The FCC’s TCPA one-to-one consent rule still has the faintest of pulses as the NCLC continues to struggle to bring it back to life.

In a new filing yesterday the National Consumer Law Center has submitted a proposed petition seeking a full en banc re-hearing and characterizing the Eleventh Circuit panel’s ruling in IMC v. FCC as a departure from established judicial review norms and contrary to supreme court precedent.

As the Czar previously explained the IMC ruling is, indeed, a breathtaking departure from the rules courts would ordinarily apply to such appeals. However, this change appears to have been enabled by the recent destruction of Chevron deference and concomitant strengthening of judicial review.

The issue really boils down to this:

In the old days (last year) a court had to defer to an agency’s interpretation of vague phrases in a statute. That is no longer the case.

The IMC could held, however, that an agency had to defer to a court’s interpretation of vague phrases statute. This had never happened before.

While IMC’s approach seems permissible following the death of Chevron it by no means follows that they adopted the correct framework.

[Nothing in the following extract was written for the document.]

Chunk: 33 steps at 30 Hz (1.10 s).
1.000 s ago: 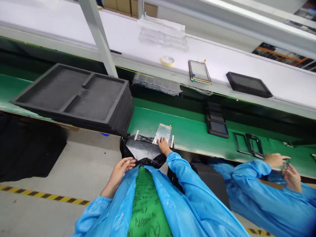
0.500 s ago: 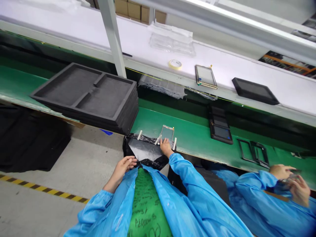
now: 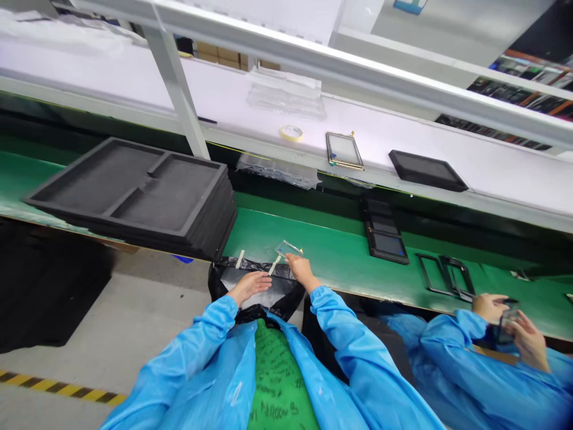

Under a doctrine called Skidmore deference courts and agencies are essentially equally powerful– and if Skidmore  deference were applied IMC probably would have come out differently.

NCLC’s petition argues the Eleventh Circuit Court of Appeals–all of it–should get together and decide whether Skidmore applies here or whether IMC sets a vast new paradigm for judicial review of agency action.

Part of me kind of wants to know the answer because I’m a nerd.

But on the other hand, I don’t think lead gen is capable of handling another pendulum swing on one-to-one so let’s hope this whole thing stays dead.